• **TASK REQUIREMENTS**
Work out how many lines of this material hold the word "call". Write only that number.
++++ DATA SUPPLIED
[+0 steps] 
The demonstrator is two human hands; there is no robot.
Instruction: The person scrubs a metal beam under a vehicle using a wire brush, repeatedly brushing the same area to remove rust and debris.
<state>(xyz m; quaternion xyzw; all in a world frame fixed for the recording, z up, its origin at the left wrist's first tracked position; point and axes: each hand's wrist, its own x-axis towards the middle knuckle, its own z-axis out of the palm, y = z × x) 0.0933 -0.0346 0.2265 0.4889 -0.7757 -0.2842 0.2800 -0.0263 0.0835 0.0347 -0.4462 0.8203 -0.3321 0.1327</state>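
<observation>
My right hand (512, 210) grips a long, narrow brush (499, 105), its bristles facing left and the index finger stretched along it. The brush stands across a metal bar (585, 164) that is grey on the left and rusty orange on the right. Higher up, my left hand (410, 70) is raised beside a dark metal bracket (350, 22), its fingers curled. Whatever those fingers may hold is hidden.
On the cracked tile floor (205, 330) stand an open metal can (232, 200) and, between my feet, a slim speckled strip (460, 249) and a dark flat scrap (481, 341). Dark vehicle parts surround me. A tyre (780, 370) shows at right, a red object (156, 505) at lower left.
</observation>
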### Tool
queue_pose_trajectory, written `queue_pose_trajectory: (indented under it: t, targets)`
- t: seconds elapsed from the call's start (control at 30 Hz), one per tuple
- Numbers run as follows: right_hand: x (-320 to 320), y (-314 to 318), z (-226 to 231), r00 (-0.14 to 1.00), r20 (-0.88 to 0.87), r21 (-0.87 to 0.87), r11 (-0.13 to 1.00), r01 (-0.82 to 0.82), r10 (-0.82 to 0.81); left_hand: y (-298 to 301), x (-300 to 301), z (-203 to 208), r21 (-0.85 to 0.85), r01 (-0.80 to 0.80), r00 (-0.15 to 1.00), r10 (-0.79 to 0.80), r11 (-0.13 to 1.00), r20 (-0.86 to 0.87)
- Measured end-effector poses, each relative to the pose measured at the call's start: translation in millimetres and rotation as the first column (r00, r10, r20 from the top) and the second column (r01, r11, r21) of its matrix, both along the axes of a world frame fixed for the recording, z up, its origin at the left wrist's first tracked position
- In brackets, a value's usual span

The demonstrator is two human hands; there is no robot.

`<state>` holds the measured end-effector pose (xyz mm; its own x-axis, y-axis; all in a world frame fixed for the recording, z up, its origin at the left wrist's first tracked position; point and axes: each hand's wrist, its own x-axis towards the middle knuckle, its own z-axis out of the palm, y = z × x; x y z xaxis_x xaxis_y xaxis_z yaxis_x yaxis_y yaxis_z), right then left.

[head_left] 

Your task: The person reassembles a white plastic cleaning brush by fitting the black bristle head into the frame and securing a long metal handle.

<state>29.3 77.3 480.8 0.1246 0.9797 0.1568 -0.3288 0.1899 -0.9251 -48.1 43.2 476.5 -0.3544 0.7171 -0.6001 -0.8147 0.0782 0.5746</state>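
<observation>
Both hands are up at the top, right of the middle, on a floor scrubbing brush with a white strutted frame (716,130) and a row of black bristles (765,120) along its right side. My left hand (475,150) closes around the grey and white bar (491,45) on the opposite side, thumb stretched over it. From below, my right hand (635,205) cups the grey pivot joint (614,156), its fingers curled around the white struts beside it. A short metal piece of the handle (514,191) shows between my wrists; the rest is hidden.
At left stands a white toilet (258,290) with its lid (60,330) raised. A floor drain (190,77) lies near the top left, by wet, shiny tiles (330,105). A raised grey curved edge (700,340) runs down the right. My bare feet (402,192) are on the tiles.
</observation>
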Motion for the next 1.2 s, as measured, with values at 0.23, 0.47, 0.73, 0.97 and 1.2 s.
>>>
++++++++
• **ANSWER FOR THIS EXERCISE**
2